Reference voice URL array. Bound positionally to reference materials in this order: first match against video_urls, then against image_urls (in their array order, one-to-one). Up to 5 elements

Priority:

When both model_params.voice_bindings and audio_urls are supplied, only voice_bindings is used and this field is ignored
If a video in video_urls carries audio and no voice binding is set for it, the original audio is used; an explicit voice binding overrides the original audio

Audio limits:

Supported formats: wav, mp3
Duration range: 1 ~ 10 seconds
File size: up to 15MB

Maximum array length: 5

Example:

[
  "https://example.com/voice1.mp3",
  "https://example.com/voice2.mp3"
]

model_params

object

Advanced parameter container (recommended)

Show child attributes

quality

enum<string>

default:720p

Video quality, defaults to 720p

Options:

720p: Standard definition, standard price, this is the default
1080p: High definition, higher price

Available options:

720p,

1080p

Example:

"720p"

aspect_ratio

enum<string>

default:16:9

Video aspect ratio, defaults to 16:9

Behavior:

image_start not provided: video is generated using the specified aspect_ratio
image_start provided: this field is ignored; the video uses an aspect ratio close to the starting-frame image

Output resolution per quality tier:

Quality	16:9	9:16	1:1	4:3	3:4
720p	1280×720	720×1280	960×960	1104×832	832×1104
1080p	1920×1080	1080×1920	1440×1440	1648×1248	1248×1648

Available options:

16:9,

9:16,

1:1,

4:3,

3:4

Example:

"16:9"

duration

number

default:5

Video duration in seconds (integer)

Range:

Without video_urls: 2 ~ 15, default 5
With video_urls: 2 ~ 10 (capped at 10 seconds)

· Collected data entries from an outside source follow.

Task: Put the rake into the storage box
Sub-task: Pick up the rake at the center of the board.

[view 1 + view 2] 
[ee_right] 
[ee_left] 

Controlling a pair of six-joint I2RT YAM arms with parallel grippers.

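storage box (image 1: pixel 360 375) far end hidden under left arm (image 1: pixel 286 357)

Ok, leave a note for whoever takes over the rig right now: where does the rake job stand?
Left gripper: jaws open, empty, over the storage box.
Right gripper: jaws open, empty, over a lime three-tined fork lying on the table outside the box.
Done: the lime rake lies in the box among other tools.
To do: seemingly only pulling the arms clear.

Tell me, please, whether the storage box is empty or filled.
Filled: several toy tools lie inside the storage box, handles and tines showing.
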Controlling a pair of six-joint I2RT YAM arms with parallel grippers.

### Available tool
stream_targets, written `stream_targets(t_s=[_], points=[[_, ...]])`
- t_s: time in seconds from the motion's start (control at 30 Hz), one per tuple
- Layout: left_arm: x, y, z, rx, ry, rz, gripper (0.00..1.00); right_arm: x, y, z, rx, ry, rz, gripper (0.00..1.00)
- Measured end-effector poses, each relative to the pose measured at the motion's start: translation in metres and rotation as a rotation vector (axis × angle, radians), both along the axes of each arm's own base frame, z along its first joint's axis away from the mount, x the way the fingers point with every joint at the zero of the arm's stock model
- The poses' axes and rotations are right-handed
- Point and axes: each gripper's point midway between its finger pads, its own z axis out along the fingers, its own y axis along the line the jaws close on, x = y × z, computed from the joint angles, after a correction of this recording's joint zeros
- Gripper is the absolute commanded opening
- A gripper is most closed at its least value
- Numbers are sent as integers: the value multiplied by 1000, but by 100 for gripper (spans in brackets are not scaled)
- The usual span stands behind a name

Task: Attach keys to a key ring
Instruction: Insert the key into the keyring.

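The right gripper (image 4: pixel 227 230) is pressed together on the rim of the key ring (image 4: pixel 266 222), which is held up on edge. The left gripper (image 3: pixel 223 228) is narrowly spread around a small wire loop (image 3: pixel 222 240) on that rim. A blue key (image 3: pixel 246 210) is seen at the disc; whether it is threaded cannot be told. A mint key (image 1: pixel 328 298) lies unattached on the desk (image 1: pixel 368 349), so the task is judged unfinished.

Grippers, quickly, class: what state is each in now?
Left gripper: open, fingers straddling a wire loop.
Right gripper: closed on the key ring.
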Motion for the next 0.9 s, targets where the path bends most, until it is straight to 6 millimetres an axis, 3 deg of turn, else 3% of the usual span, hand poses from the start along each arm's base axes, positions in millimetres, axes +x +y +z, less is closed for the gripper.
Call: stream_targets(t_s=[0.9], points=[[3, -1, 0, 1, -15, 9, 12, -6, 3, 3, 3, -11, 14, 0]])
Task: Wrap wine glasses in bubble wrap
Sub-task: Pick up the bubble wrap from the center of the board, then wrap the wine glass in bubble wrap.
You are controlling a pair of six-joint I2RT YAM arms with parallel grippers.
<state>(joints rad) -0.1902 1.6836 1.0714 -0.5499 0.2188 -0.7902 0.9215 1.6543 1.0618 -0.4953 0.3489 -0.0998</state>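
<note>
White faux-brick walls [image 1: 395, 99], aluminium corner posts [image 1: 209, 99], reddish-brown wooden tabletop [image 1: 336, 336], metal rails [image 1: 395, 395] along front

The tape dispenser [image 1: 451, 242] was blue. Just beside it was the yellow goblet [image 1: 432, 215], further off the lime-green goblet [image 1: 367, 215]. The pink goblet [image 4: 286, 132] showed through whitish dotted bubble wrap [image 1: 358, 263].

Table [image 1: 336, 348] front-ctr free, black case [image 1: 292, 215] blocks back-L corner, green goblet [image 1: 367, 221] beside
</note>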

Billing: based on the actual generated video duration

Required range: 2 <= x <= 15

Example:

5

seed

integer

Random seed, defaults to random

Notes:

Range: 1 ~ 2147483647
Fixing the seed reduces variation when iterating on prompts and improves reproducibility

Required range: 1 <= x <= 2147483647

Example:

42

prompt_extend

boolean

default:false

Whether to enable intelligent prompt rewriting. When enabled, a large model will optimize the prompt, which significantly improves results for simple or insufficiently descriptive prompts.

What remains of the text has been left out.